[Work order]:
Transcribe word for word the lines below from the line with "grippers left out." through the line with "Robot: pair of", ends included.

═══ Input material ═══

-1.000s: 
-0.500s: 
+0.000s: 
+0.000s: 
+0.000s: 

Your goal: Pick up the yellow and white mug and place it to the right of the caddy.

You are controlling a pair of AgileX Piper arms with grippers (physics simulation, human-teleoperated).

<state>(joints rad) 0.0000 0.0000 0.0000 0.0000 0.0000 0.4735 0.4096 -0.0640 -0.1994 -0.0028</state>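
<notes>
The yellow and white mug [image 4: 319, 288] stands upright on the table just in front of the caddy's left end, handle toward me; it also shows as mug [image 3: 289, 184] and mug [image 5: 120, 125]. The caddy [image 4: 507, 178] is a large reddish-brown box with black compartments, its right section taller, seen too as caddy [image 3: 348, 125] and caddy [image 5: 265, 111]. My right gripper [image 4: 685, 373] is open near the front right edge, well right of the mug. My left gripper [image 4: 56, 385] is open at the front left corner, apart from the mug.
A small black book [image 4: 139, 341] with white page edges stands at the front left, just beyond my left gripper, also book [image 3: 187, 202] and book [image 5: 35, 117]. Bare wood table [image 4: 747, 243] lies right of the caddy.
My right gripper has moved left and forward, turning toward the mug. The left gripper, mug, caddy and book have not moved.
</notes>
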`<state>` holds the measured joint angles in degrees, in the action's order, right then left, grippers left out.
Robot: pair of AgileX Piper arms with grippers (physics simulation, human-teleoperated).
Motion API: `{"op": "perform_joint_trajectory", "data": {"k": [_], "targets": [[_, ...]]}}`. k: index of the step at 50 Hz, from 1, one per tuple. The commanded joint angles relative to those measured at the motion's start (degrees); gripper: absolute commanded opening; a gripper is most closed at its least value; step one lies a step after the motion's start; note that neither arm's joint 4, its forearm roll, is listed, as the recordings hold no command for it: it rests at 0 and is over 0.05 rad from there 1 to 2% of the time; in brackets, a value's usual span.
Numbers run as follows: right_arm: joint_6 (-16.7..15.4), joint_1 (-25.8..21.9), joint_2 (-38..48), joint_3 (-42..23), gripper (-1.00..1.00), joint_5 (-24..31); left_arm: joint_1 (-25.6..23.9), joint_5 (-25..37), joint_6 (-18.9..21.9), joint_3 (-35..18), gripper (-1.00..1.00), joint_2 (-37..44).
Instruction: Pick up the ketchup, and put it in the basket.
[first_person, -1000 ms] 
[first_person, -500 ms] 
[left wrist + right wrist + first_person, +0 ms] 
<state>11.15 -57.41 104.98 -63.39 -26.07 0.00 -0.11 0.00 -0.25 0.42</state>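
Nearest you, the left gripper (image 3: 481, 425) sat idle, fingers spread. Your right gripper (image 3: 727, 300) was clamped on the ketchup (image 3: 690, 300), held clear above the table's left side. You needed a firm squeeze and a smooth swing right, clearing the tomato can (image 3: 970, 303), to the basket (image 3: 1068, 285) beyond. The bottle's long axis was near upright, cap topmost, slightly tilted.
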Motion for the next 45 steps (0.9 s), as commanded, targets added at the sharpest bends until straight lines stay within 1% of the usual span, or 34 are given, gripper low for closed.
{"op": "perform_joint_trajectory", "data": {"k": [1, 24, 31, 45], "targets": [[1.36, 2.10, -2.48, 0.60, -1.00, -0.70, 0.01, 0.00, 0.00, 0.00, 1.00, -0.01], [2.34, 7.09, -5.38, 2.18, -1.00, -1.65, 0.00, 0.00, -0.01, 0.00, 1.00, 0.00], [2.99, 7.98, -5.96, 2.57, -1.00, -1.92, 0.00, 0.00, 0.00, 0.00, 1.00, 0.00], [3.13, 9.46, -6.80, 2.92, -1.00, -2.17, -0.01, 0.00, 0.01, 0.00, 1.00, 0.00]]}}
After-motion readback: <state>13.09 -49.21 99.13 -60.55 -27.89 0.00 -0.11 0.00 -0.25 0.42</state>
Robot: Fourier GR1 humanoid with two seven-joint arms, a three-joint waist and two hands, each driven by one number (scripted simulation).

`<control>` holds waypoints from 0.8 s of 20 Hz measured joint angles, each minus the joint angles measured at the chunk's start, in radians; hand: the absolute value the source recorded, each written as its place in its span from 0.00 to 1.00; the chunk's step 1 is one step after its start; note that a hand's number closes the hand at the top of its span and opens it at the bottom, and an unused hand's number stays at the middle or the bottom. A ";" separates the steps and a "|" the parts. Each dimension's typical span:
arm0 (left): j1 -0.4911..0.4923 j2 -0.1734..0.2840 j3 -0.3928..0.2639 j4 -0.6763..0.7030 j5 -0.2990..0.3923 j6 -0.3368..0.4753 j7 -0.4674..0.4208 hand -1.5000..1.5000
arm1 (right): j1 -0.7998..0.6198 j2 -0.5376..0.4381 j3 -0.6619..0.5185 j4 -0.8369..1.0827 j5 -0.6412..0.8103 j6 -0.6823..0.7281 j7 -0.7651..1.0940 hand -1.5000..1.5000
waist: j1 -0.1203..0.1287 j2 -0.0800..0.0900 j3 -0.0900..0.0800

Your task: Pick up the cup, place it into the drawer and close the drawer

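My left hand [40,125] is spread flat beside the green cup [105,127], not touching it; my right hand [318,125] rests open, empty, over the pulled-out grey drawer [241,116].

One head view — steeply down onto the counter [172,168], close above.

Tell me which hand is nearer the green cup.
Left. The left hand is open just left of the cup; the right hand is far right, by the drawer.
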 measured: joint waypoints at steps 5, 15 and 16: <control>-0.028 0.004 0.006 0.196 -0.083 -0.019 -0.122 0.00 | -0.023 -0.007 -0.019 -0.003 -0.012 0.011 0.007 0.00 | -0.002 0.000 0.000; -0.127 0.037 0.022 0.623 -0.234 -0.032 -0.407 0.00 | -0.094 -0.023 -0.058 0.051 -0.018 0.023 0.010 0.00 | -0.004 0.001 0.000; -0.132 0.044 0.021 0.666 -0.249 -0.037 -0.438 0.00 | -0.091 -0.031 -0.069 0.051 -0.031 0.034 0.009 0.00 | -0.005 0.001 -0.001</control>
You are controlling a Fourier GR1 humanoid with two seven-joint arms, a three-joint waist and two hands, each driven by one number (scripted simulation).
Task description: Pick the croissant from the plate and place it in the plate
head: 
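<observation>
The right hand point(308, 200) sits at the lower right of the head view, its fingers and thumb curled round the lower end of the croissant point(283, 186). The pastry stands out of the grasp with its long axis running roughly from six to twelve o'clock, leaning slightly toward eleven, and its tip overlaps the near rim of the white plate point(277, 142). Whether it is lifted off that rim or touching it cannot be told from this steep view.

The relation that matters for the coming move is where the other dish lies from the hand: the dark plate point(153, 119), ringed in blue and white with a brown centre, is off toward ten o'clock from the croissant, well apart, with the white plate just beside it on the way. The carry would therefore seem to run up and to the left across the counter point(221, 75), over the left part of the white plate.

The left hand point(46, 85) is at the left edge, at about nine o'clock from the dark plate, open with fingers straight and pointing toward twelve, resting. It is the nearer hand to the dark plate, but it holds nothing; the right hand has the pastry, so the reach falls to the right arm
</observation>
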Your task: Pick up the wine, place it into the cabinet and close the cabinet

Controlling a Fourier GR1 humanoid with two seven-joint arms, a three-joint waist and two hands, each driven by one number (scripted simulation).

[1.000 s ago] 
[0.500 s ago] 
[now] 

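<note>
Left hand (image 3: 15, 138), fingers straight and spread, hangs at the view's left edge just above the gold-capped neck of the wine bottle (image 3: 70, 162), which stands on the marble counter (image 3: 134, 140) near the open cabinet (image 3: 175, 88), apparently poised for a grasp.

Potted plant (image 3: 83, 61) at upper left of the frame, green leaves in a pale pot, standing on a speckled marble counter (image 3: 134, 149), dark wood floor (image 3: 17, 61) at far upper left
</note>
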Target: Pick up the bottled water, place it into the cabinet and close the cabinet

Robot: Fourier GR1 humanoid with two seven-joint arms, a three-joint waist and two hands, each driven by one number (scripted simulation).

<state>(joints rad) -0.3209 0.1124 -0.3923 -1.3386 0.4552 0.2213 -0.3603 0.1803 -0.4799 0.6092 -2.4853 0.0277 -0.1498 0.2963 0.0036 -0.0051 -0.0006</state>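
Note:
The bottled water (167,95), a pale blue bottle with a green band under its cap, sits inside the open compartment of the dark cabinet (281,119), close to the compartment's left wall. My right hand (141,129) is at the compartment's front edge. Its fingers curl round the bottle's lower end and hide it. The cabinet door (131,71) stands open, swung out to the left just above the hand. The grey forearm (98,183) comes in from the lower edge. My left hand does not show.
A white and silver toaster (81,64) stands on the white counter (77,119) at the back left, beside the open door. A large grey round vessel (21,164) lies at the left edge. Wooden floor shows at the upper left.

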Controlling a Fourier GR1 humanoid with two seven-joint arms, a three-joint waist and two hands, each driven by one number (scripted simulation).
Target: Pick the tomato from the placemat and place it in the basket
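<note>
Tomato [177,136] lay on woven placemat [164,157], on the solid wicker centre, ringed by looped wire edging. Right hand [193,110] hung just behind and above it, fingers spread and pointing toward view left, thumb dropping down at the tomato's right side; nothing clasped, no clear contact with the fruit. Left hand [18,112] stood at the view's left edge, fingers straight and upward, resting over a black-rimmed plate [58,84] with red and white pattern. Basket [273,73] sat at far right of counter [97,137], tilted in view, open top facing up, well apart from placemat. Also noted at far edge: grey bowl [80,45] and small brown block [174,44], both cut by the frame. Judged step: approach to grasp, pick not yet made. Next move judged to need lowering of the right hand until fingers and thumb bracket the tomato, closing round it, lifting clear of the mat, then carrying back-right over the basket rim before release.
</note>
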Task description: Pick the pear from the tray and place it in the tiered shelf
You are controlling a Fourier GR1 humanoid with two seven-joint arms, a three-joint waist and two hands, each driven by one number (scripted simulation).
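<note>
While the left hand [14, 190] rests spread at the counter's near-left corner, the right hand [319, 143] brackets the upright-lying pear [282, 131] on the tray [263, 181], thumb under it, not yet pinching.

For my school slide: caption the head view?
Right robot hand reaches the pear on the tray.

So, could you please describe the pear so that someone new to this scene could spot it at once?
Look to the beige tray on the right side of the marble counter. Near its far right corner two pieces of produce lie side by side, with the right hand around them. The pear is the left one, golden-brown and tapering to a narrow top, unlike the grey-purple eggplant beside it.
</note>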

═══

[Solution to the exercise]:
`<state>` holds the measured joint angles in degrees, in the action's order, right then left, grippers left out.
Robot: pair of AgileX Piper arms with grippers (physics simulation, human-teleoperated).

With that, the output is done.